What else? What are your thoughts on pivots being more common than expected?
Last week I was searching the App Store for an unrelated item and I came across the listing for the HotSchedules iOS app. Now, I normally wouldn’t pay any attention but HotSchedules, with their office in Austin, TX, is actually owned by Red Book Connect, which is based in Atlanta. More importantly, I saw a price tag of $2.99 to buy the app, which really surprised me. Why the surprise? HotSchedules is a B2B Software-as-a-Service app for scheduling hourly workers (e.g. restaurant employees, retail staff, etc) — I’ve never seen a SaaS business app with a paid mobile client.

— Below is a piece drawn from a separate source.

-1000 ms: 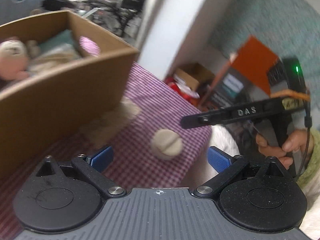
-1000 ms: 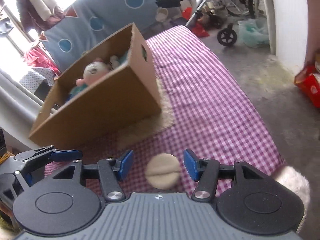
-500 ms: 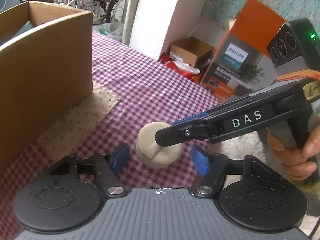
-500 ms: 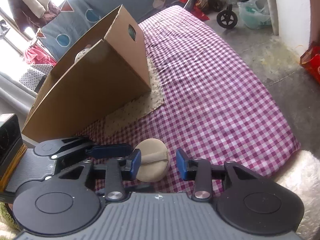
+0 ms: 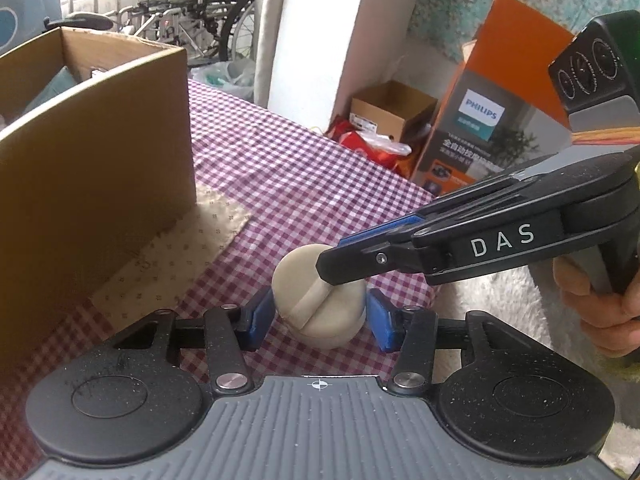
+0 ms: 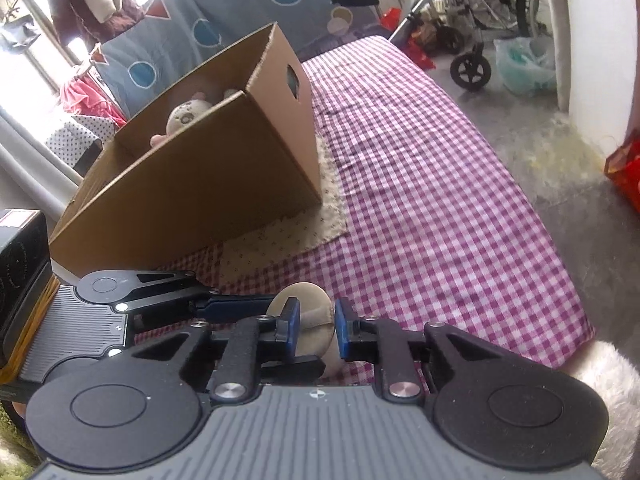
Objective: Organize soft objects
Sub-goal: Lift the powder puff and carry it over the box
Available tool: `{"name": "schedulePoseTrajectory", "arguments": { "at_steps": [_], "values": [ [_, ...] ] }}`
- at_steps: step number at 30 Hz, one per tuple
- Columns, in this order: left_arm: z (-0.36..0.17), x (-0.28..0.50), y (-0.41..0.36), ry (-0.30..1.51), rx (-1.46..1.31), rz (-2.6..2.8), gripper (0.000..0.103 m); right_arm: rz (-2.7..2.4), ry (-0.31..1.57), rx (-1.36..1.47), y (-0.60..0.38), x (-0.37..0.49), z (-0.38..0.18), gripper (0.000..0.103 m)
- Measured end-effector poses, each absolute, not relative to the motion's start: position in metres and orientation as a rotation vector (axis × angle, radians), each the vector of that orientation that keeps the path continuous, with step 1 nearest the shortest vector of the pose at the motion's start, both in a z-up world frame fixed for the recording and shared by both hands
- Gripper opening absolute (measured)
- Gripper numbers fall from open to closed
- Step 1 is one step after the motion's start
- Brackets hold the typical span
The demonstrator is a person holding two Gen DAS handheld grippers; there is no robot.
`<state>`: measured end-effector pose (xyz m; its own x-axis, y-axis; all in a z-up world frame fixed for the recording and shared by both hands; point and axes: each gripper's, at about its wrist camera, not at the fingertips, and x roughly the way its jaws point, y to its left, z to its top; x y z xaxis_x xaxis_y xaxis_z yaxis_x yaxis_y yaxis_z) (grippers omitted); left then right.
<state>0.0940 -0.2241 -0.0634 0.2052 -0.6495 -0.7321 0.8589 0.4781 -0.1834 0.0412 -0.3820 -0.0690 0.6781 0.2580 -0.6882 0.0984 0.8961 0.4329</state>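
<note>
Two claws meet at one round beige puff [image 5: 320,304], which sits on the purple checked cloth [image 5: 288,176] at the lower centre of both views. My right claw [image 6: 314,330] has its blue pads [image 6: 291,326] pressed narrow against the strap across the top of the puff, which is pinched between them. My left claw [image 5: 320,318] straddles the puff with its pads [image 5: 262,314] just beside the sides; whether they press or only flank it I cannot tell. In the left wrist view my right claw reaches in from the right edge, its tip lying over the top of the puff.

Up in the left part of both frames stands the cardboard box [image 6: 208,168] on a pale patterned mat [image 6: 304,228], with a plush toy [image 6: 186,116] showing inside it. A fluffy white rug [image 5: 500,304] lies at the lower right, beside the cloth's edge.
</note>
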Motion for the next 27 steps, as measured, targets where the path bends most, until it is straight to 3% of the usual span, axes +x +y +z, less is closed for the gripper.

It got me thinking about why they chose to charge for it. Here are a few ideas:
- With an extremely large number of end-users forced to use the software, HotSchedules sees it as an additional, meaningful revenue stream (web based access to the product is free)
- HotSchedule’s end-users, which are hourly workers, change jobs frequently and are likely to only use their app briefly, making support costs higher, and thus this could be a way to offset some of those costs
- HotSchedules is in a competitive industry with foes like PeopleMatter and SnagAJob.com, providing more pricing pressure on the core product, such that if they can offer the main application at a lower price, they can capture more market share and make up the revenue via end-users
I don’t believe paid mobile clients for B2B SaaS app will ever be the norm, but it’s interesting to know that there are examples out there and that companies are trying it.
What else? What are your thoughts on SaaS business apps with a paid mobile client?
A few weeks ago I was talking to an entrepreneur that has a couple different product lines with one product being installed software and the other product being Software-as-a-Service (SaaS). Naturally, the strategic focus is on the SaaS product but the installed product is still doing well replacing more expensive incumbents. The entrepreneur then said something that really stuck with me:
A one-time sale is a sugar high for the business.
Think about it for a minute. Selling an installed product that has a one-time fee is great for short-term revenue but, like a sugar high, it’s only temporary. The following year you have to sell the same amount as the previous year just to get back to the same level of annual revenue. Now, with recurring revenue, each new customer adds more revenue that layers on to the existing revenue making it much easier to grow and making cash flow more predictable (assuming a sticky product with a high renewal rate).
Businesses with one-time sales aren’t bad, but, if possible, recurring revenue is a much more desirable business model.
What else? What are your thoughts on the saying that a one-time sale is a sugar high for the business?